* * *
На следующий день собака все же опять была у остановки автобуса и приветствовала Анчу самыми радостными прыжками, подскакивая так высоко, как только позволяло ей ее положение. Она явно простила то, чего не простили ей. Что ж следовало ей простить? То, что она родилась не человеком. За этот первородный грех свой, непростительней коего история земли не знает, животные могут получить отпущение, лишь выкупив свое существование у номинального властелина земли — человека. Кто чем — жиром своим, молоком, физической силой или, наконец, сладко волнующей человечьи нервы, особенной, «престижной» красотой. Но в 1948 году, в разрушенной войной Венгрии, пытавшейся возвести над руинами хотя бы какую-то крышу для своего народа, применяясь ко все новым и новым системам, — чем мог выкупить себе пощаду молодой и совершенно бесполезный фокстерьер? Он мог воззвать только к милосердию, а этого товара тоже сильно поубавилось в разрушенной стране.
И все же собака, которую мы, по существу, вправе назвать бездомной, и после того изо дня в день появлялась на автобусной остановке и с неизменным ликованием встречала инженера. Никак, однако, не поощряемая, она понуро, молча плелась за ним следом до самых ворот, потом, подождав, когда перед ее носом захлопнется калитка, сопя, протискивалась в сад через все более тесный для нее лаз. Попытки Анчи отпугнуть ее оставались по-прежнему безрезультатными, принимать же более суровые меры, например пнуть ногой или бросить в нее камень, инженер не хотел и не мог. Впрочем, однажды со злости он обозвал собаку падалью, наглой втирушкой.
На другой день собака не пришла. На третий день тоже. В тот вечер инженер, приезжавший теперь не обычным своим рейсом, а из-за все нарастающей груды дел в Пеште гораздо позднее, уже затемно, спросил за ужином жену, не объявлялась ли собачонка. Жена улыбнулась и отрицательно покачала головой. На эту улыбку ее Анча мог бы ответить так:
Нет террора страшнее и коварнее, чем любовь. В союзе со слабостью и беззащитностью она побеждает не только нерасположение, но даже и равнодушие. Человек не в силах вырваться из ее объятий, да и животному это удается редко. Против нее оружия нет, ведь она упраздняет самое отрицание. А тут еще эта бессловесность животного, невозможность для него выразить свои чувства словами — о, это оружие во много раз ужаснее самого неоспоримого контрдовода. Что можно ответить молчанию, которое атакует не ту или иную мою позицию, но самое мое существование?

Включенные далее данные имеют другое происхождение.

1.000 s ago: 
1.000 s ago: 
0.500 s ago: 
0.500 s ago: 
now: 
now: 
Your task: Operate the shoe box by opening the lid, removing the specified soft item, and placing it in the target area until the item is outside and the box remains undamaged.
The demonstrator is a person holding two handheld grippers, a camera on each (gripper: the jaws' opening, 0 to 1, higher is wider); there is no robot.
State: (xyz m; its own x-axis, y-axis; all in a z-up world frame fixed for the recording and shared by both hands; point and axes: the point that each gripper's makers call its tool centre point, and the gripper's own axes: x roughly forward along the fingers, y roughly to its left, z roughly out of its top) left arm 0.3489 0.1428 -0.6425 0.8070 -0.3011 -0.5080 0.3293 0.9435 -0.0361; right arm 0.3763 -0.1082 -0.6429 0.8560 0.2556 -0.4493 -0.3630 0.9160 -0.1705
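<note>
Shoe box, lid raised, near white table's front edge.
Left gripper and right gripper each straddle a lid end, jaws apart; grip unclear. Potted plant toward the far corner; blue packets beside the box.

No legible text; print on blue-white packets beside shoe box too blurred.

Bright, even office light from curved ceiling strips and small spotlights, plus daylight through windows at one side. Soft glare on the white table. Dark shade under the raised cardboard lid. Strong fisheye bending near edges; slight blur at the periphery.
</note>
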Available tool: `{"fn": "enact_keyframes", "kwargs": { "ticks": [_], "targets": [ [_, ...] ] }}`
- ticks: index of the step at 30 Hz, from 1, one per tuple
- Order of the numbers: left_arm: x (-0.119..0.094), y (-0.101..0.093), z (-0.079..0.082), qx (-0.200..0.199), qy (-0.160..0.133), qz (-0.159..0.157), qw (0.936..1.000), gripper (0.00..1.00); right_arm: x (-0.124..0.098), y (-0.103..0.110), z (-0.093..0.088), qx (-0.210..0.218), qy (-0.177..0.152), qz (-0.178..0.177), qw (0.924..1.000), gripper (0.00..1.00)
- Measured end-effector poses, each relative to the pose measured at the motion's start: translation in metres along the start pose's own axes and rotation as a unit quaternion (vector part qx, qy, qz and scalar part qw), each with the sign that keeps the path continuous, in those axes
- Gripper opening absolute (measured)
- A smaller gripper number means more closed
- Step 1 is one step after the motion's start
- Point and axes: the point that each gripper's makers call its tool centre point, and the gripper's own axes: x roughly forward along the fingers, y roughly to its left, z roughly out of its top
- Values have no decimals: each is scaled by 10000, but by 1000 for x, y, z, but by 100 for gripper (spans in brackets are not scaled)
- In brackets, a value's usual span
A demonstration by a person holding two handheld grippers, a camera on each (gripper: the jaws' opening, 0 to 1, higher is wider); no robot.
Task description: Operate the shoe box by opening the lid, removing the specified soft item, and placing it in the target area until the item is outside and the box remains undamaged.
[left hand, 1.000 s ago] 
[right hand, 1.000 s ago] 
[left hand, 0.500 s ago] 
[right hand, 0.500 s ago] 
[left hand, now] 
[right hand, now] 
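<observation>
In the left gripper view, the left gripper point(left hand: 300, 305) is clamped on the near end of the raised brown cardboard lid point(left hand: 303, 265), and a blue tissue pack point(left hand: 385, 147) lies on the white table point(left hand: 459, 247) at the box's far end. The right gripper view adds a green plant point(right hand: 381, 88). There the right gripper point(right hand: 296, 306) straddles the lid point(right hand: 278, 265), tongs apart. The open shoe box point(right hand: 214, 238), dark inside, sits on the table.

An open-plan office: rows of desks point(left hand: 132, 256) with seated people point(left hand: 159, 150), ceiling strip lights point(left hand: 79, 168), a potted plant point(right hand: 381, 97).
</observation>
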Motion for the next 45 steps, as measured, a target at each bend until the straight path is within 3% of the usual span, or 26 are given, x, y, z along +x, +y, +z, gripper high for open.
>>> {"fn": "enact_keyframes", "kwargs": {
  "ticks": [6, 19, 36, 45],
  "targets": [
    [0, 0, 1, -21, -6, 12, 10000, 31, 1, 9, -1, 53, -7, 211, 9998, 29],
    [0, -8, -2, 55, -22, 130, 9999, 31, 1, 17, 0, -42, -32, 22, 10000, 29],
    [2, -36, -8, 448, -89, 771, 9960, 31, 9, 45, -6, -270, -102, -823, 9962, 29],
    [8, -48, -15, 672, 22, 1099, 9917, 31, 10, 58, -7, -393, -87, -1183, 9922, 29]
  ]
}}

Да и что бы я сказал собаке, этой ее тишине? Что не верю в искренность ее привязанности, ибо что может быть ей любо во мне, которого она не знает? Она, вероятно, ответила бы, если бы, разумеется, удостоила ответом, что обнюхала меня, следовательно, знает. И того, что она во мне обнаружила, вполне достаточно, чтобы удовлетворить ее жажду ласки, тепла. Любовь не перебирает достоинства, иначе она превращается в торг.
Я мог бы сказать ей еще, что единственно явственный, естественный долг человека — производить потомство и что с моей стороны было бы чистым мошенничеством усыновить собаку! Я еще в том возрасте, в расцвете мужской силы, не правда ли, когда не так уж трудно обзавестись одним-двумя здоровыми наследниками. И что же, представить суду вместо них молоденькую и абсолютно бесполезную сучку-фокстерьера? Да и сама эта абсолютно бесполезная сучка — неужто мне так унизить ее, чтобы вместо нее, вот именно, вместо нее любить в ней то, чего я лишен? А она — пусть довольствуется бледным отражением ласки иным чувствам отданного сердца вместо прямого и яркого сияния любви, какой она заслуживала бы?! Нет, она должна признать: между нами сложились бы обоюдно нездоровые отношения. Кроме того, я вообще считаю это назойливостью — вот так, не спросившись и не получив на то разрешения, втираться в мою жизнь и с помощью бесполого оружия любви, против которого у меня нет защиты, совершать надо мною насилие. Да я же не хочу отдавать ей местечка в душе моей, которое она столь дерзко раскопала там для себя. С меня и так довольно забот и горя, я не имею ни малейшего желания растрачивать силы, то есть слабость мою, на каких-то там паршивых назойливых диких тварей.
Как видим, Анча хранил в душе надежный и точный слепок человеческой морали и сферу ее действия распространял на всю живую природу. Он полагал, что по отношению к животному, растению несет ответственность не меньшую, чем по отношению к собратьям своим — людям. И, вероятно, в течение жизни нередко попадал в эту самую им самим расставленную западню и, конечно же, не раз романтически в ней бился, и приходилось ему цепляться руками и ногами, чтобы из нее выбраться, — впрочем, каждый ведь на свой манер строит и ад свой и рай.